== EXERCISE DIRECTIONS ==
Reply with one number: the count of lines in the records below that hold "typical".

== GIVEN RECORDS ==
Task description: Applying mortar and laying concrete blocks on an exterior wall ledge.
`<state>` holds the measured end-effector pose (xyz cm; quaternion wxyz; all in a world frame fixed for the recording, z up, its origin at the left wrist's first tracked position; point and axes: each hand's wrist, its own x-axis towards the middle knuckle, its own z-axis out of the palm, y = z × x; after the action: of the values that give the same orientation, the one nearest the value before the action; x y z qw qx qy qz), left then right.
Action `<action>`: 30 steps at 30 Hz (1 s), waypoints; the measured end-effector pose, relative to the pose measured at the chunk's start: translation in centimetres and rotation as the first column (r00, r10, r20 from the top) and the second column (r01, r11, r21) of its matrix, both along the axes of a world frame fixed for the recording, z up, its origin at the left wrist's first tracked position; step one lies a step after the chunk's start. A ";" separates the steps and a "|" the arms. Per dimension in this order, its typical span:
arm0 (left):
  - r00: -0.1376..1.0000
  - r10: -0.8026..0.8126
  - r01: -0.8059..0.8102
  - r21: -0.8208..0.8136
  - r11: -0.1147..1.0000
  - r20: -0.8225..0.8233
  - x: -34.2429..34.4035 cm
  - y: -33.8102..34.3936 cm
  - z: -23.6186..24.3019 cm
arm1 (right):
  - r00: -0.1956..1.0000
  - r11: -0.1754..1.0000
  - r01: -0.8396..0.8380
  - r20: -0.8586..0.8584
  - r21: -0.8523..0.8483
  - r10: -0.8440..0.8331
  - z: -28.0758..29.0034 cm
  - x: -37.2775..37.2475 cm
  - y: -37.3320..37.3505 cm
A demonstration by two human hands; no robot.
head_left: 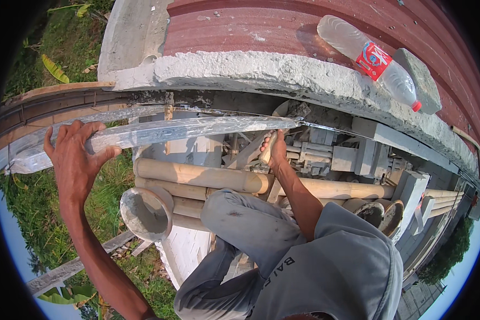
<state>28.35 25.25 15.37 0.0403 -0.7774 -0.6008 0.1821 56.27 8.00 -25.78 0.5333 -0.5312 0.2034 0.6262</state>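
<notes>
A long, mortar-smeared metal straightedge (160, 132) runs from the left toward the middle, below the rough concrete ledge. My left hand (76, 154) grips it near its left end, fingers over the top and thumb at the lower edge. In my right hand (277, 152) is the pale wooden handle of a trowel (268, 148). The trowel's blade lies partly hidden behind the straightedge's right end, close to a dark gap under the ledge. A taut pale string (325, 127) stretches along that gap to the right.
Thick bamboo poles (197, 175) cross under my bent knees. A mortar-stained bucket (144, 213) stands at left, with more buckets (370, 212) at right. On the red metal roof (250, 26), a plastic water bottle (376, 61) leans by a grey block (418, 80). Grass (32, 213) shows far below.
</notes>
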 end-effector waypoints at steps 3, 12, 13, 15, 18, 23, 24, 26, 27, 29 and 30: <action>0.999 0.040 -0.040 -0.025 0.999 -0.009 0.5 -0.2 0.4 | 0.994 0.994 -0.104 -0.024 -0.042 0.103 1.6 -2.8 -0.5; 1.000 0.020 -0.020 -0.018 1.000 -0.003 0.5 -0.1 0.3 | 0.995 0.995 -0.102 -0.002 -0.024 0.102 1.6 -0.9 -1.5; 1.000 0.027 -0.027 -0.029 0.999 -0.003 0.4 -0.2 0.5 | 0.941 0.941 -0.338 0.013 0.006 0.338 2.7 0.1 -2.3; 1.000 -0.005 0.005 -0.008 1.000 0.002 0.1 -0.2 0.2 | 0.780 0.779 -0.626 0.059 0.033 0.623 4.3 2.6 -4.1; 0.999 -0.032 0.032 -0.011 0.999 -0.028 0.0 0.1 0.0 | 0.247 0.363 -0.899 0.399 -0.245 0.883 7.3 7.7 -8.8; 0.990 -0.059 0.054 -0.045 0.998 -0.127 -1.7 0.3 -0.4 | -0.173 0.210 -0.813 0.568 -0.544 0.804 14.1 17.4 -19.7; 0.986 -0.076 0.069 -0.052 0.996 -0.149 -2.1 0.6 -0.5 | -0.185 0.232 -0.768 0.553 -0.597 0.812 17.4 19.0 -21.2; 0.975 -0.110 0.099 -0.069 0.993 -0.192 -2.3 1.2 -0.5 | -0.204 0.342 -0.600 0.551 -0.723 0.809 20.2 21.8 -26.6; 0.971 -0.107 0.094 -0.067 0.993 -0.215 -3.7 1.6 -0.9 | -0.166 0.464 -0.524 0.620 -0.714 0.766 21.5 22.6 -29.1; 0.970 -0.055 0.019 -0.150 0.988 -0.238 -2.4 2.2 -0.5 | -0.113 0.604 -0.375 0.681 -0.704 0.724 24.2 23.4 -32.5; 0.968 -0.008 -0.052 -0.233 0.971 -0.250 -0.6 2.0 0.5 | -0.082 0.629 -0.315 0.681 -0.710 0.728 25.7 23.4 -33.9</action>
<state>27.73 27.23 15.91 0.0197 -0.7408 -0.5734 0.3493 79.67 -25.89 -0.11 0.1392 -0.9061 -0.3030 0.2603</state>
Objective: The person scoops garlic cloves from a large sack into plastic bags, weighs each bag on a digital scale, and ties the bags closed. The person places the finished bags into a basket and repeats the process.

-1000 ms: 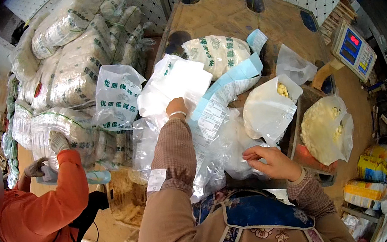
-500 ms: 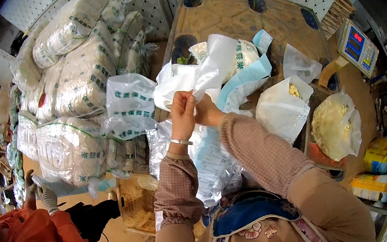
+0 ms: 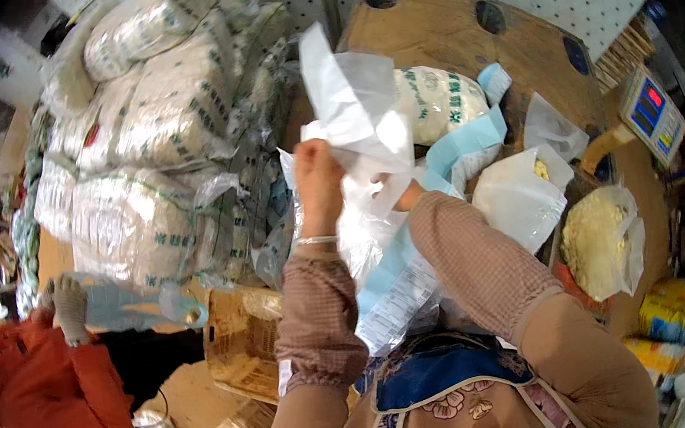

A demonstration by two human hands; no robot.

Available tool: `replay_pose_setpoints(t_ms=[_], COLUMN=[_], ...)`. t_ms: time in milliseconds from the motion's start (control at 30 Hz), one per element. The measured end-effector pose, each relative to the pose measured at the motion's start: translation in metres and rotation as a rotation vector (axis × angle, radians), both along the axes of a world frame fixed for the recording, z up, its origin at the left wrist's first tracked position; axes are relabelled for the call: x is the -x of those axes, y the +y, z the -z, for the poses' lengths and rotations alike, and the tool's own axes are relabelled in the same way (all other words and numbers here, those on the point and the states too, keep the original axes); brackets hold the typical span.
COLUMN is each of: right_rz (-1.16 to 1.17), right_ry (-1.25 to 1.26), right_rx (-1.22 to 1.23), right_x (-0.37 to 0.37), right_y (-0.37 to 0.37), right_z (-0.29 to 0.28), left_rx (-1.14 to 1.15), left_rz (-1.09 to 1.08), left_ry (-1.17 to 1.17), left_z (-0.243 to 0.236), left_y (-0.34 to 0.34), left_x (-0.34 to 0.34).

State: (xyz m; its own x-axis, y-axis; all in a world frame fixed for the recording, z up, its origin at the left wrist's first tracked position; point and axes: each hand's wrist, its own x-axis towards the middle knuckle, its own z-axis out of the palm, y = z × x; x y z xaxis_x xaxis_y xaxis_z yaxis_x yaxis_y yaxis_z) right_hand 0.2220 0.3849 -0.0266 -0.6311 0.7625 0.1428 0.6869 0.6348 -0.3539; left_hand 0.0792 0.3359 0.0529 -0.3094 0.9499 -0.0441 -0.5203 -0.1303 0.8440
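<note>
My left hand (image 3: 321, 173) pinches a thin white plastic bag (image 3: 357, 111), raised over the middle of the worktable. My right hand (image 3: 406, 193) is lower and to the right, reaching into the same white plastic, its fingers partly hidden by it. Beneath and beside them lie crumpled bags and a folded strip of pale blue labels (image 3: 463, 140). Behind sits a packed printed bag (image 3: 436, 94). To the right is an opened white bag (image 3: 514, 199) with pale yellow pieces showing, and beyond it another filled bag (image 3: 594, 244).
Stacked wrapped bales (image 3: 160, 99) fill the left. A co-worker in orange (image 3: 60, 385) stands there, gloved hands near clear plastic. A digital scale (image 3: 651, 116) and yellow packages (image 3: 670, 317) are at the right. A plastic crate (image 3: 239, 351) sits on the floor.
Both hands came together on the white bag, which was then raised and opened out upward. The printed translucent bag at the left is no longer visible there. The co-worker has bent lower.
</note>
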Motion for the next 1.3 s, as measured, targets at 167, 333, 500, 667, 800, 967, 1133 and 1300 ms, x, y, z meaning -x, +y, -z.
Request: replay_pose_setpoints(t_ms=[167,333,500,667,800,967,1133,1300], right_rz=[0.025,0.239,0.483,0.444,0.466,0.546,0.478,0.494], right_ry=[0.820,1.359,1.129,1.205,0.921,1.156,1.110,1.134], right_rx=[0.879,1.254,0.788,0.723,0.593,0.693,0.710,0.469], right_x=[-0.025,-0.066,-0.082,-0.062,-0.095,-0.120,-0.155,-0.168], right_y=[-0.024,-0.041,-0.035,-0.049,-0.043,-0.056,-0.072,-0.091], right_z=[-0.044,-0.080,-0.082,-0.128,-0.134,-0.164,-0.156,-0.148], left_rx=[0.070,-0.029,-0.082,0.154,-0.059,-0.013,-0.046,-0.353], left_rz=[0.000,0.204,0.062,0.314,0.409,0.373,0.223,0.077], left_ry=[-0.270,-0.087,-0.283,-0.204,-0.003,0.450,0.692,0.923], left_z=[0.005,0.017,0.018,0.016,-0.030,-0.028,-0.047,-0.073], left_y=[-0.002,-0.001,0.003,-0.006,-0.010,-0.006,-0.021,-0.061], left_x=[-0.032,-0.053,-0.056,-0.068,-0.078,-0.078,-0.104,-0.166])
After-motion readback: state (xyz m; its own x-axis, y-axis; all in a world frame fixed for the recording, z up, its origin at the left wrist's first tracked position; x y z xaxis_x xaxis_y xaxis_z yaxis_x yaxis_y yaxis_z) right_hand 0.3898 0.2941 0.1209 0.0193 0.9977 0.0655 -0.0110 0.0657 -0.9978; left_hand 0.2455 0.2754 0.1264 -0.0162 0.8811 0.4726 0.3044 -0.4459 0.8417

== OUTPUT ==
2